先日、六本木ヒルズに映画を見に行った。その時、館内に5周年記念のポスターが掲示されていた。
「たった、5年しか経ってないのか」が率直な感想である。その後、様々な大型商業施設がオープンしたせいか、オープンしたのがもう10年ぐらい前のような印象を持っていた。
オープン当時、私がガイドを務め、クライアントである百貨店社員の皆さんをお連れして、視察研修を行ったものである。その時に、お伝えしたのが、「全体的にグレードが高く、ターゲットをセグメントとしたテナントが多すぎ、売上に苦しむ店舗も多い」「導線が悪いため、奥の方のテナントは特に厳しく、時間が経つとと歯欠けし、全体的に閑散とする可能性がある」「ファミリーで訪れた観光客にとっては対応できる物販が少ない」ということである。
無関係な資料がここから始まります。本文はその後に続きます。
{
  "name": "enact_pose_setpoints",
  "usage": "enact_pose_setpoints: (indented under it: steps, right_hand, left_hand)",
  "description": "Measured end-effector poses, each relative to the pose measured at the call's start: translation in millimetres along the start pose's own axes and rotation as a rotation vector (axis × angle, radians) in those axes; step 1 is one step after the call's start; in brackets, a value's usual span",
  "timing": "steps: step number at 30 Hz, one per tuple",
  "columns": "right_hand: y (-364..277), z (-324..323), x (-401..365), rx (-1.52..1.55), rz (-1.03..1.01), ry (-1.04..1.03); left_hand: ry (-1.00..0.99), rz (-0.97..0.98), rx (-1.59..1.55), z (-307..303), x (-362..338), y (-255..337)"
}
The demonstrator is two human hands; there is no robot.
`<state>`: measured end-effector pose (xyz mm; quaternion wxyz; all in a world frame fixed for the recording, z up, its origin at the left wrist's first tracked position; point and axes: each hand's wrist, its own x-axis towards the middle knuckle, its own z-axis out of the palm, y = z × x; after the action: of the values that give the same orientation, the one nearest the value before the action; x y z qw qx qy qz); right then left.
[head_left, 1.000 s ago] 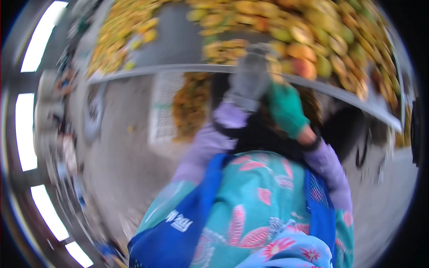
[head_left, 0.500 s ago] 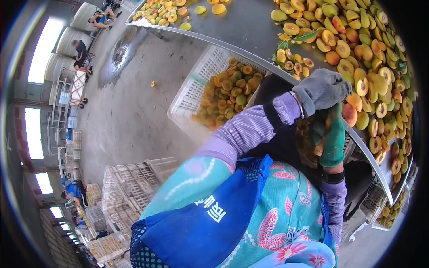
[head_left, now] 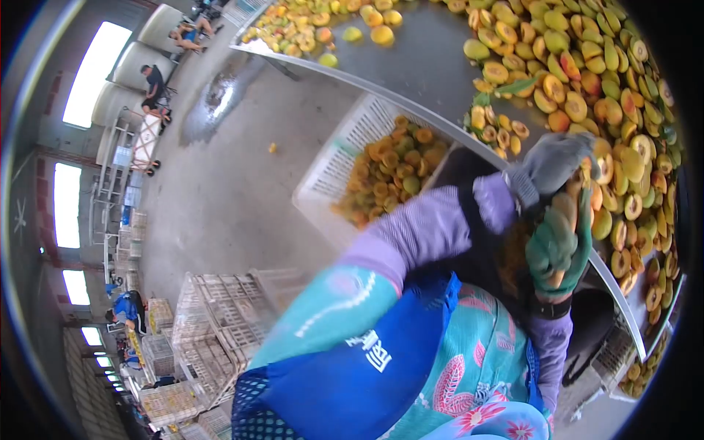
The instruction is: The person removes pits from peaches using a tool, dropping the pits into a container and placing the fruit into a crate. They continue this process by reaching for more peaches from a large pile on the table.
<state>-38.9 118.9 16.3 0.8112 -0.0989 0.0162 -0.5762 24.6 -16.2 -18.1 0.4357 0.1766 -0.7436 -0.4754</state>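
Note:
My left hand (head_left: 554, 163), in a grey glove, is closed at the edge of the metal table (head_left: 440, 55). What it grips is hidden and blurred. Just below it, my right hand (head_left: 559, 238) wears a green glove with bare fingertips. Its fingers are curled, and the hands nearly meet; I cannot make out what they hold. Beyond them, halved yellow peaches (head_left: 576, 106) lie heaped on the table, some with stones showing. A small pile of fruit pieces (head_left: 502, 132) and a green leaf (head_left: 515, 86) lie left of the heap.
A white plastic crate (head_left: 315, 187) of peach halves (head_left: 396, 165) stands below the table edge at left. Stacked crates (head_left: 209, 323) stand on the floor behind it. Another crate (head_left: 612, 359) is under the table at right. Several people, one in black (head_left: 153, 84), are far off.
My left hand has moved slightly up and right. The right hand has risen toward it from below the table edge, its fingers now more visible. The whole view has shifted a little.

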Motion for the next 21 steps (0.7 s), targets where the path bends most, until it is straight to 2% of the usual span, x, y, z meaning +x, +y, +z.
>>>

その後、六本木ヒルズは富の象徴のように持ち上げられたものの、そのイメージはそれこそ泡のように消え去り、残った客層は、周辺就業者と観光客である。
バルス最高グレードの「AGITO」の1Fは、ユナイテッドアローズメンズストアに、明け渡し、各メーカーの新業態ショップは役割を果たし、替わりに「ゼロ・ハリバートン」「ティファニー」が入居した。
その結果、都市観光客やアジアからの観光客にとって、わかりやすいテナント構成になったといえる。
このような変化が、たった5年で起きたのである。商業におけるトレンドの加速を思い知った1日であった。